Nothing wrong with an enforced 6 day or even 5 1/2 day week and enforced overtime the rest of the week until it’s no longer considered overtime says it all.Going back to the 1930’s. :unamused:

So why would anyone want to work like that? “Up to around 50 grand” means nothing really, it could be almost half that if the work wasn’t there all the time which is very common on tipper work as I know from experience. Long days sat in a weighbridge or at home/in the yard. At my last firm I didn’t get ‘overtime’ at all, the haulier didn’t get extra from the quarries for me being out late/early so could hardly be expected to pay the driver extra. Being paid on earnings (in my opinion the best way to get results from a driver on tippers) it was only night time and sunday work that was paid at rate and a half. Job and knock, and get off home. Those companies who did pay drivers on hours with overtime (and I worked like that as well for two previous companies) often had trucks parked in laybyes hanging their time out! :unamused: Not me though, that isn’t helping the boss much either, it’s a two way street and you work together.
Anyway you always know best, even us who have done the job (any job ! :unamused: ) apparently know nowt about it.
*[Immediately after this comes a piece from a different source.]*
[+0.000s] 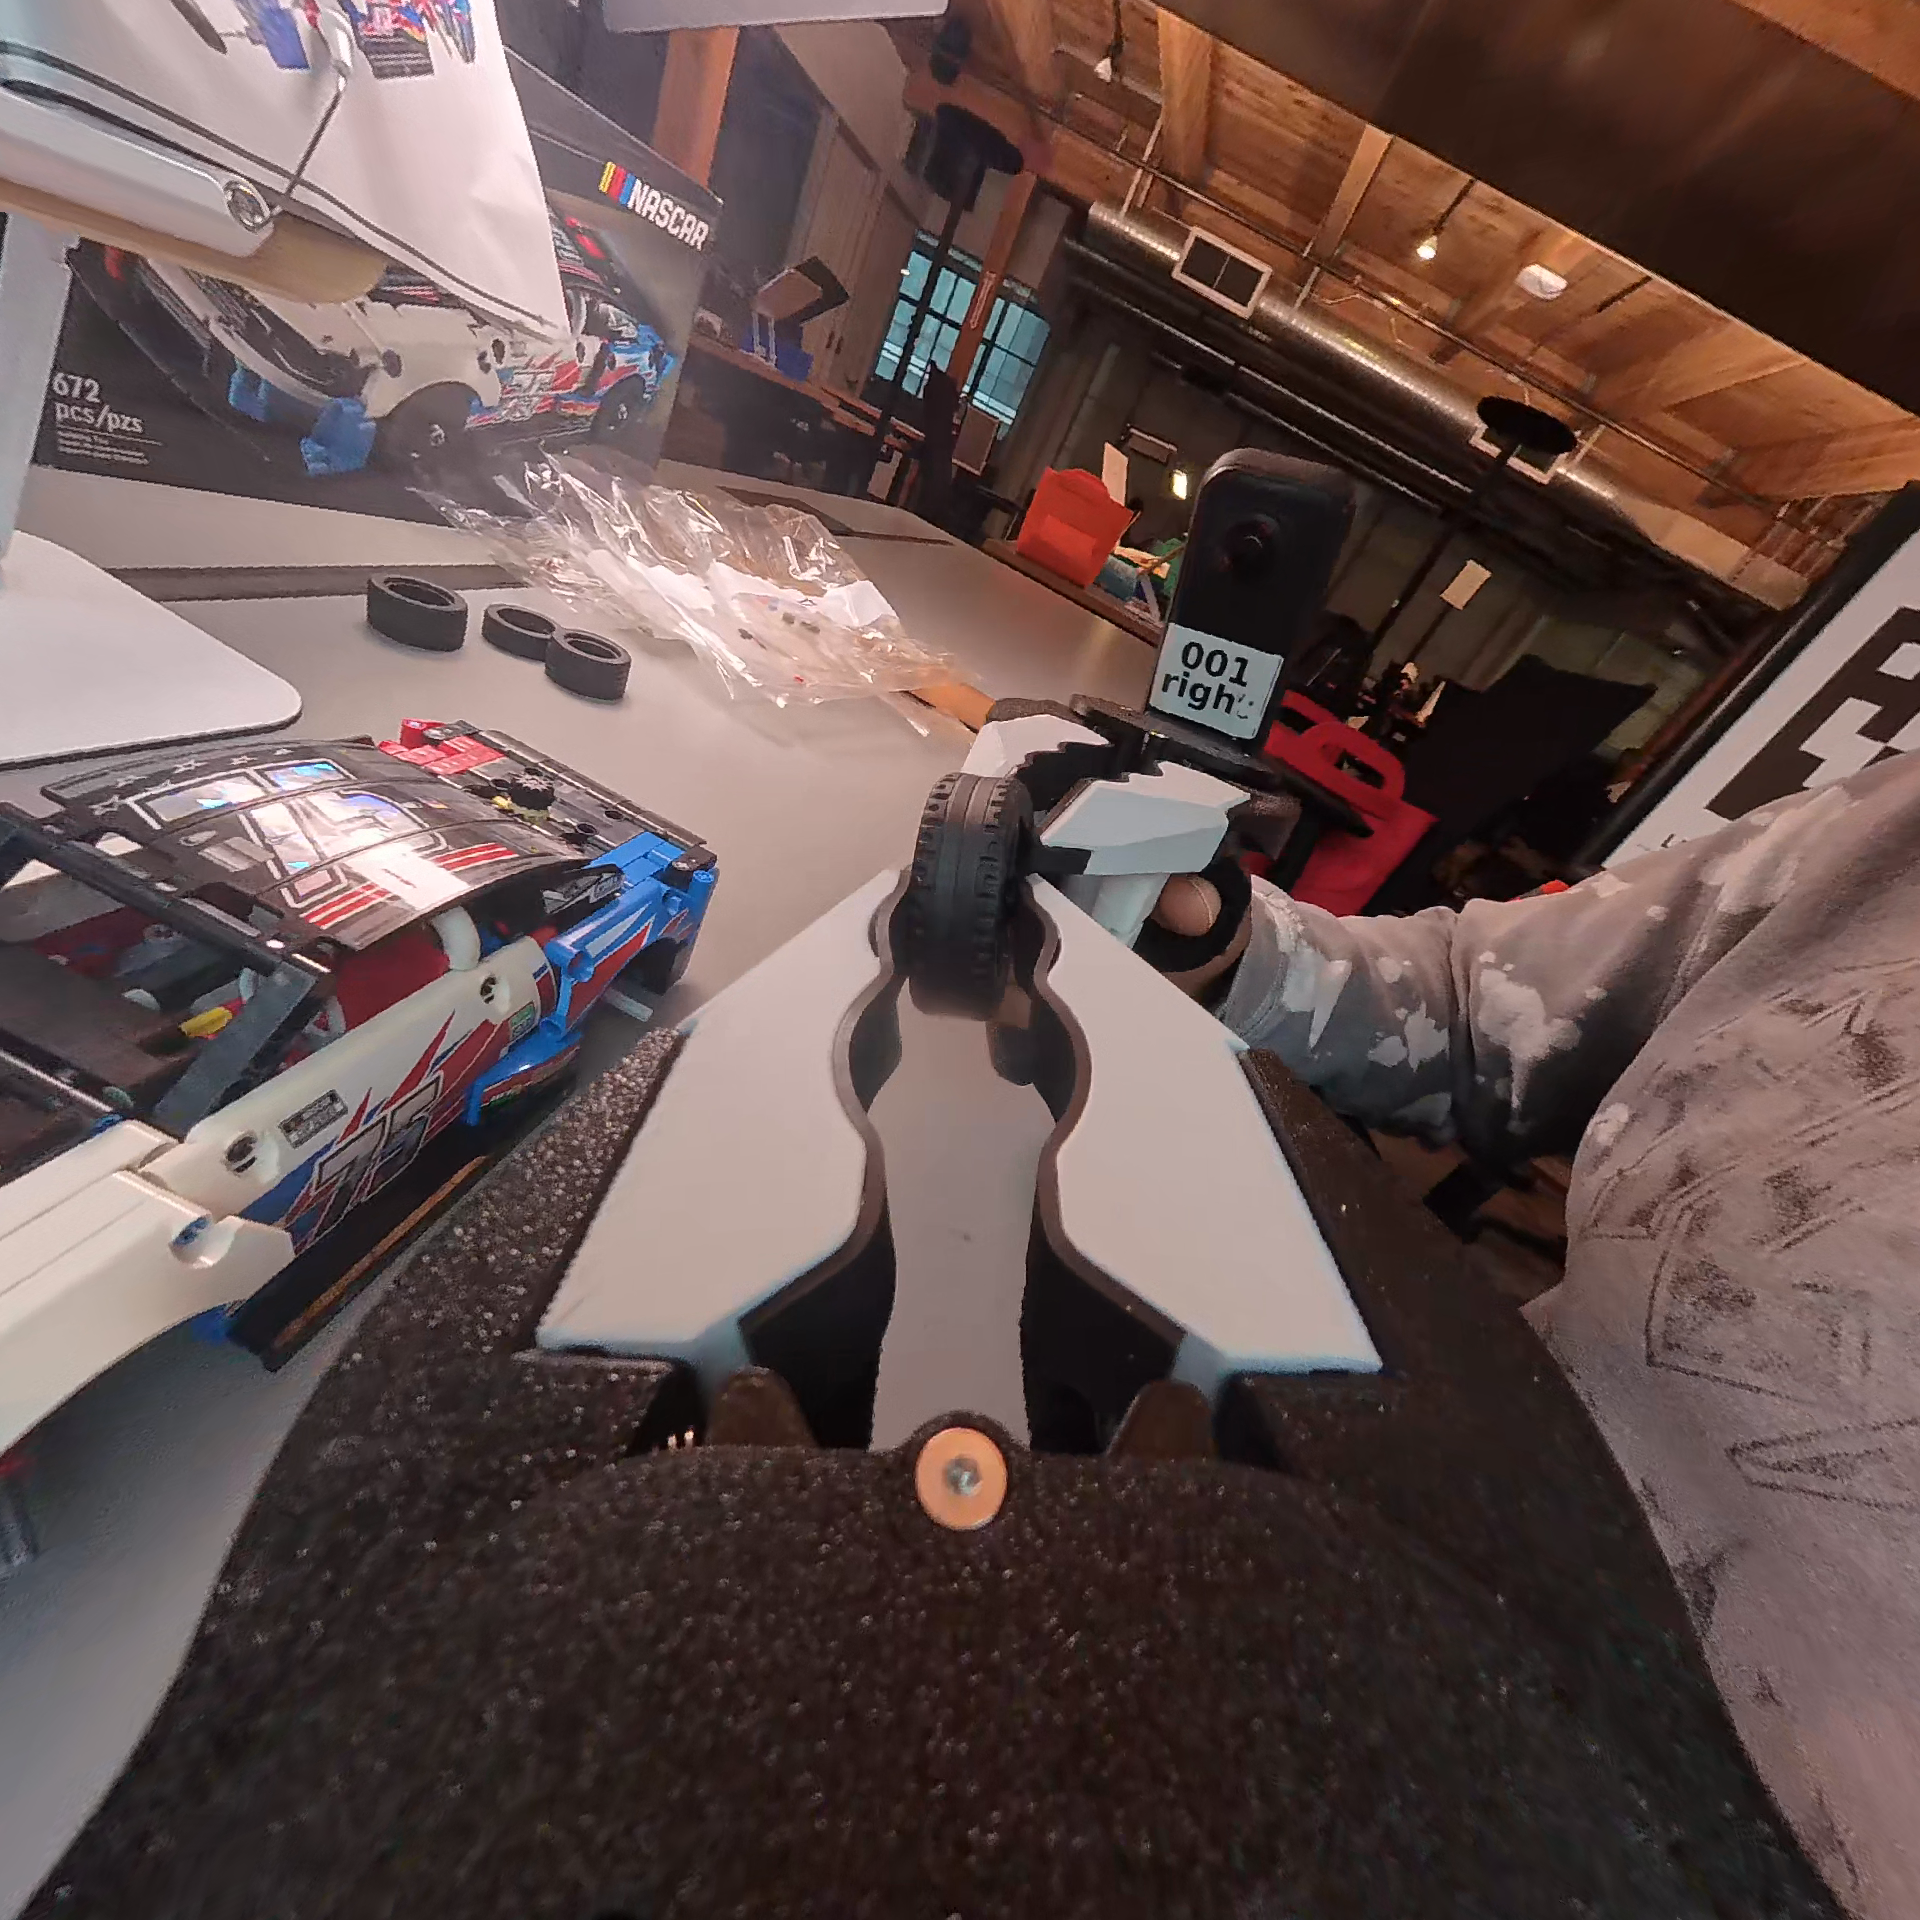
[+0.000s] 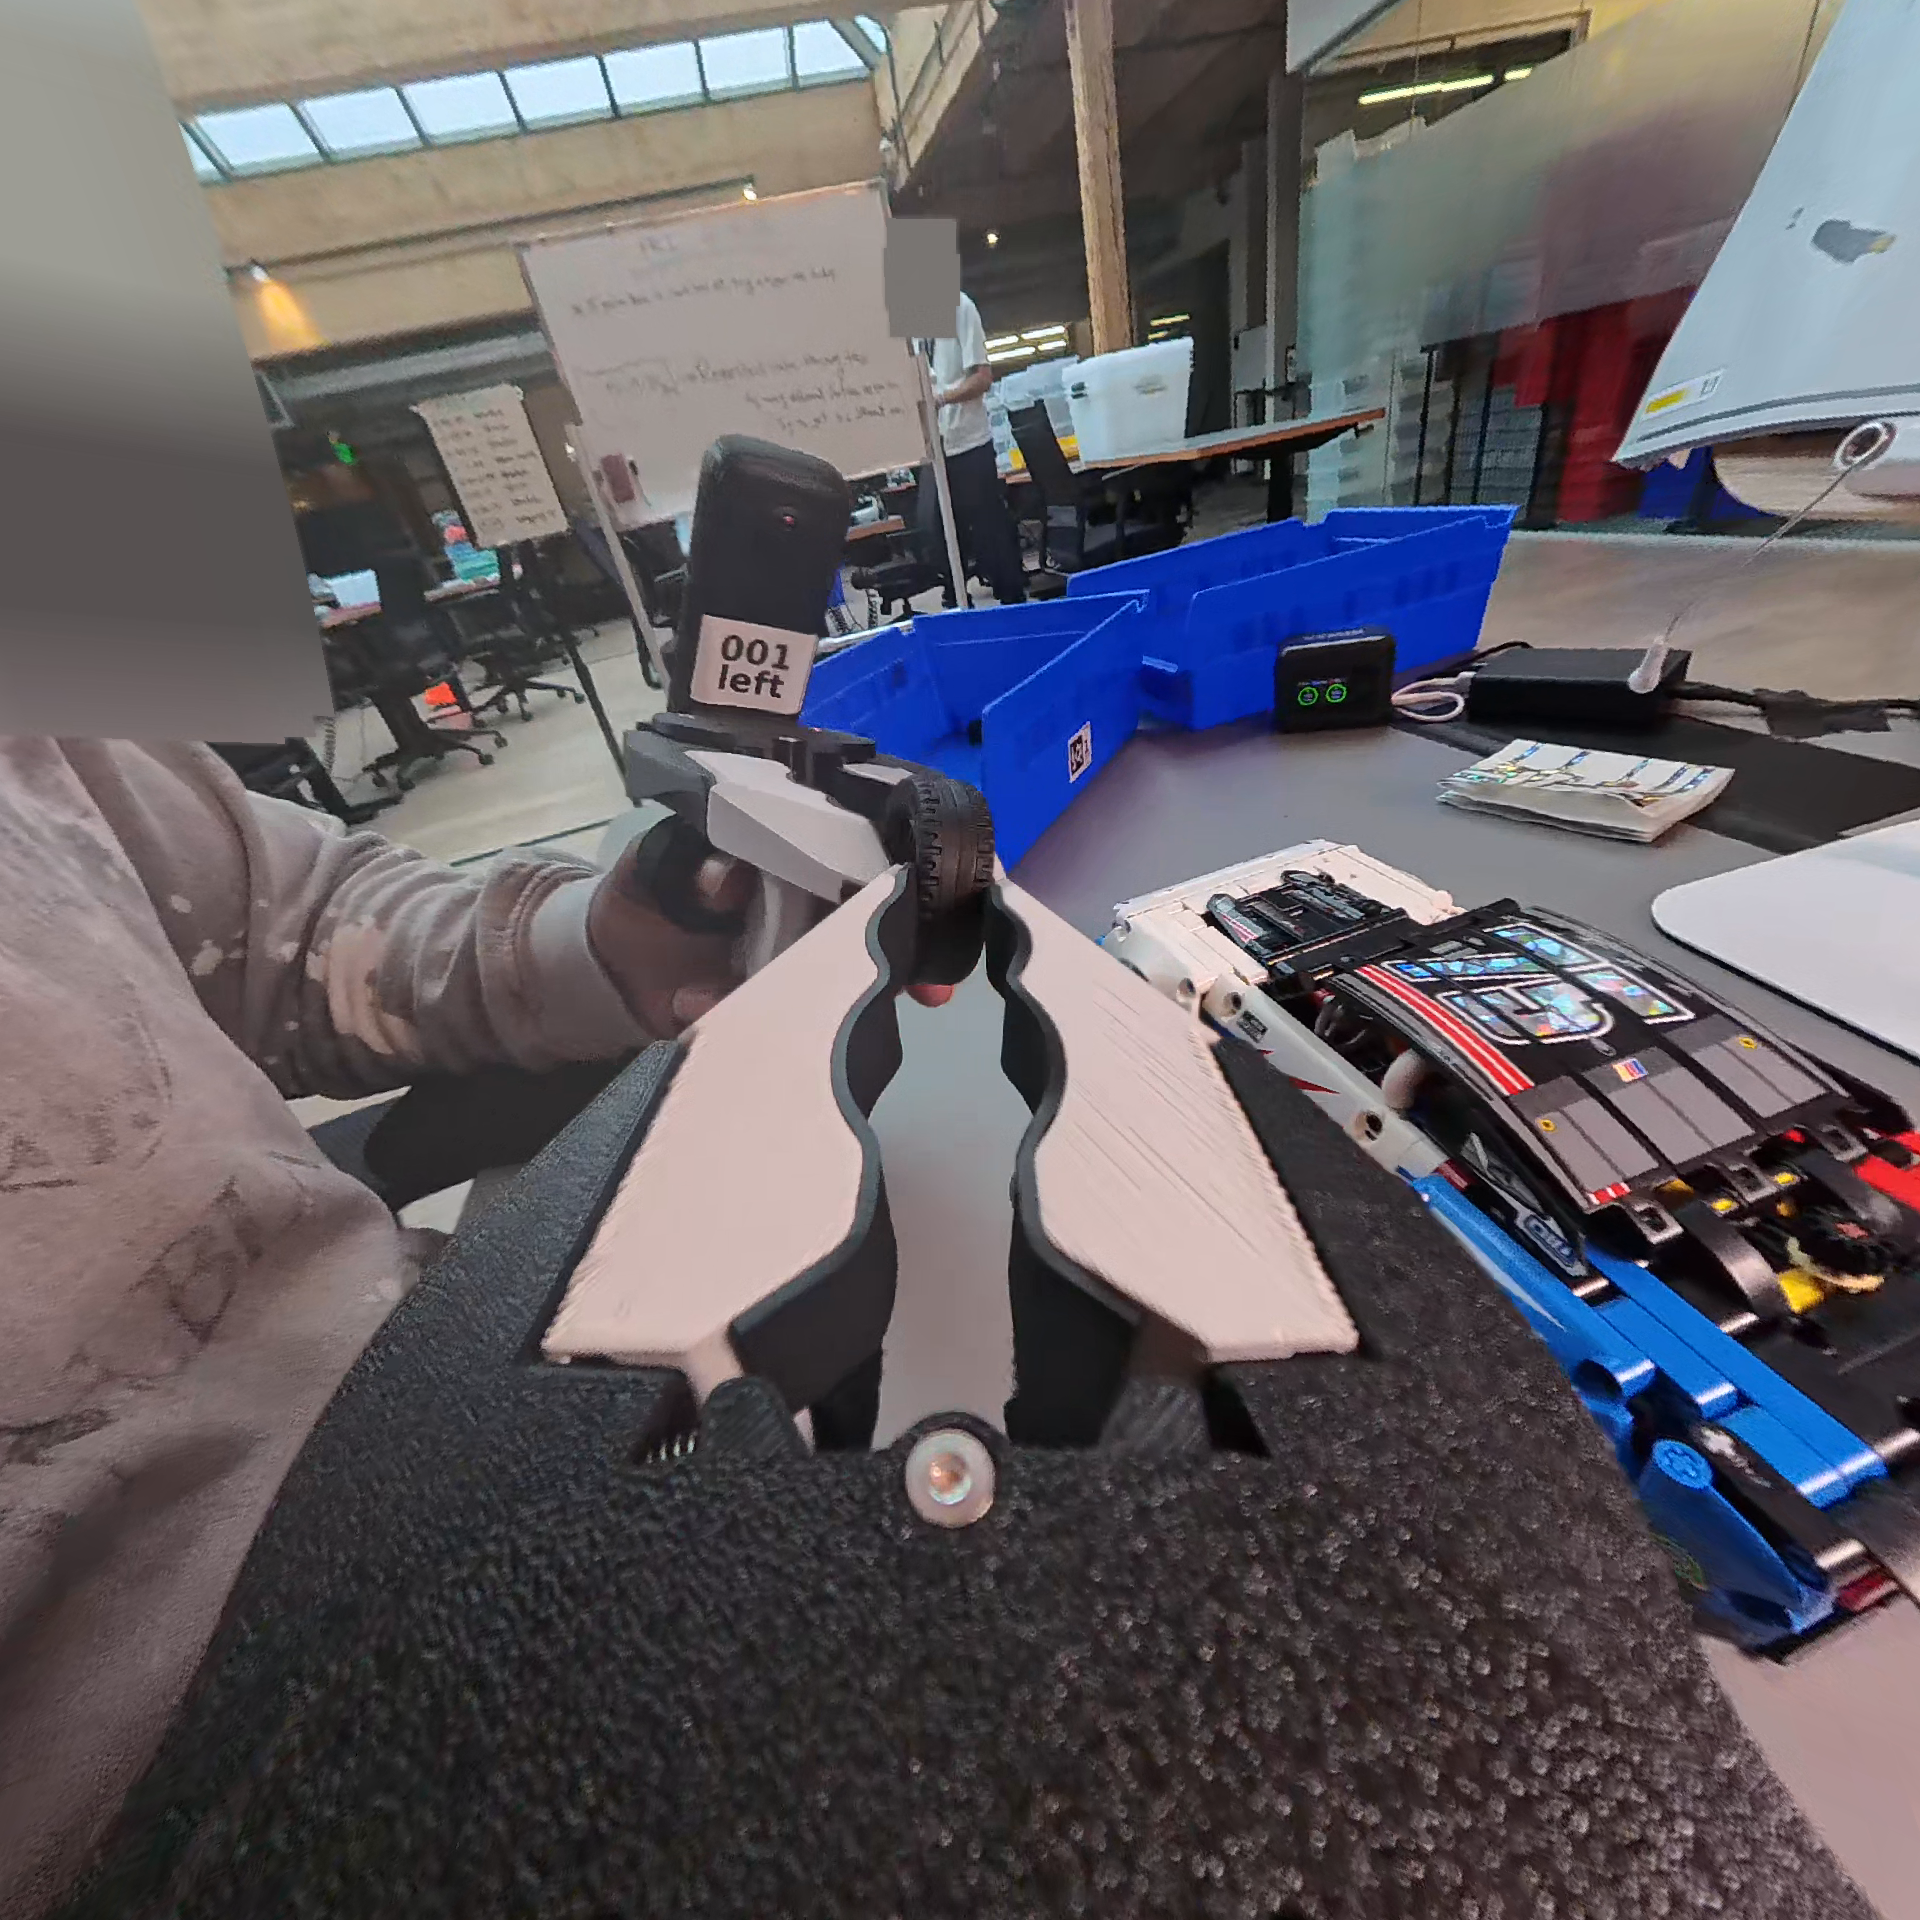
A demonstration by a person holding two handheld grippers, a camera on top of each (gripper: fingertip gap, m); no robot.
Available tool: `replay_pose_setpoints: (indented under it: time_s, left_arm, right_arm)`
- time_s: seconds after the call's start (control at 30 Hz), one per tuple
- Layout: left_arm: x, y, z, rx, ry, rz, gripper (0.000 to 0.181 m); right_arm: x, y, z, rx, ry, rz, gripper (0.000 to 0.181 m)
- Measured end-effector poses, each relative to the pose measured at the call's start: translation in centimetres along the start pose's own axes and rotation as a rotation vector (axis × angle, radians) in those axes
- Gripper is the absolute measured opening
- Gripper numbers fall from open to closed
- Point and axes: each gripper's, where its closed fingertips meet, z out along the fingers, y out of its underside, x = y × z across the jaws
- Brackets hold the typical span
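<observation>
Above worktop's near edge | left gripper (image 1: 961,914) and right gripper (image 2: 940,914) both pinching one black tyre (image 1: 961,894) | could slip, drop beside model car (image 1: 343,997)

Grey counter (image 1: 831,800). Resting directly on it: a brick-built race car (image 1: 343,997) in white, blue and red; three loose black tyres (image 1: 499,623) well beyond it; crumpled clear plastic bags (image 1: 707,592) just beside the tyres; a printed box (image 1: 353,343) standing at the far edge; a white stand base (image 1: 114,665). Also on it: blue bins (image 2: 1195,644), a small black device (image 2: 1335,681), a folded booklet (image 2: 1584,788).
</observation>
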Motion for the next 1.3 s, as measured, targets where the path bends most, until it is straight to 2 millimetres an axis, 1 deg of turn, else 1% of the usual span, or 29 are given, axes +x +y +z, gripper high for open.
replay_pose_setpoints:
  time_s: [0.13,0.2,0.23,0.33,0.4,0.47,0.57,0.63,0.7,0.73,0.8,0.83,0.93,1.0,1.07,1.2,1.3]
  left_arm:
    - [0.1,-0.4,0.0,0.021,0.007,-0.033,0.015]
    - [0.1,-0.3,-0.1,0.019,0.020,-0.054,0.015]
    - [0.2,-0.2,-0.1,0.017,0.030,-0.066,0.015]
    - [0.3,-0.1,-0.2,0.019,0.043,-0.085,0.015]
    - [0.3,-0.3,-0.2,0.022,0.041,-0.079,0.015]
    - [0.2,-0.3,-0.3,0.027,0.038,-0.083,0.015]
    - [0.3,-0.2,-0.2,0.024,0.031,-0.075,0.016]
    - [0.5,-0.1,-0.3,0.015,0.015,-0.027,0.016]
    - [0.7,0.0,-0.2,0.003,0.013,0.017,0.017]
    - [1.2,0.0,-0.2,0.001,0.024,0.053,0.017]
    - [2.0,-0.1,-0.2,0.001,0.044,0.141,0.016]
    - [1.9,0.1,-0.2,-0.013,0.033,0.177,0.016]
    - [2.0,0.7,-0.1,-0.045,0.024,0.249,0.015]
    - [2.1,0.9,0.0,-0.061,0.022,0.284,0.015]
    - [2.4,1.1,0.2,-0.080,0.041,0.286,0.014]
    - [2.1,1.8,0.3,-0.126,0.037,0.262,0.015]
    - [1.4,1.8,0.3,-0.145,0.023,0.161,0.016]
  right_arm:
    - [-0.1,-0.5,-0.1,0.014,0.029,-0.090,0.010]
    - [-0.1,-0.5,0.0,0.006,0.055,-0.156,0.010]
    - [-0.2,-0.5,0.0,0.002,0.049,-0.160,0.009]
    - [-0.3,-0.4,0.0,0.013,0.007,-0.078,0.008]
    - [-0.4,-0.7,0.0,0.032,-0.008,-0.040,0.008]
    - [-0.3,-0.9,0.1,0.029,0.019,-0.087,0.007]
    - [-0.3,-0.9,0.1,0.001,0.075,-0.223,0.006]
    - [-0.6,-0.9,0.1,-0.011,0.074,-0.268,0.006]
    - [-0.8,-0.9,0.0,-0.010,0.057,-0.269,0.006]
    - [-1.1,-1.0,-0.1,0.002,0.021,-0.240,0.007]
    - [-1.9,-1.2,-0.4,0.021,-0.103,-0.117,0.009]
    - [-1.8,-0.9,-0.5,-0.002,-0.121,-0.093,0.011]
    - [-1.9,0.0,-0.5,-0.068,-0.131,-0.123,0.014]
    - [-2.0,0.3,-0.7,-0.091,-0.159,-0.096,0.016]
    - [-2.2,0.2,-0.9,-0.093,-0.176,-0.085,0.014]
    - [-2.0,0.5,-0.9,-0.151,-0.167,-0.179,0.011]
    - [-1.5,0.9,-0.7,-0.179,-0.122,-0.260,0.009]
You could single handedly change the world of road haulage, there must be drivers queuing up to work half a week for half the wage and have more time at home to spend the money they haven’t got?

Pete.

Carryfast:

switchlogic:

Carryfast:
.In answer to which you said if it was you you’d show me the door for trying it.

Did I? Where exactly?

Great.So you see no problem with the question of why not offer the job in question on a 3 day week job share basis and you’d withdraw the comment ‘I’ll be unemployed for the rest of my days’ for even suggesting it ( which may or may not be correct but who cares ).

Nice try but that’s not the comment you kept referring to is it? The one where you said I’d show you the door for asking for a 3 day week? The one that doesn’t exist because you made it up? As for the comment you do quote no, I don’t take it back. Wanting to work 3 day weeks is the very least of your problems!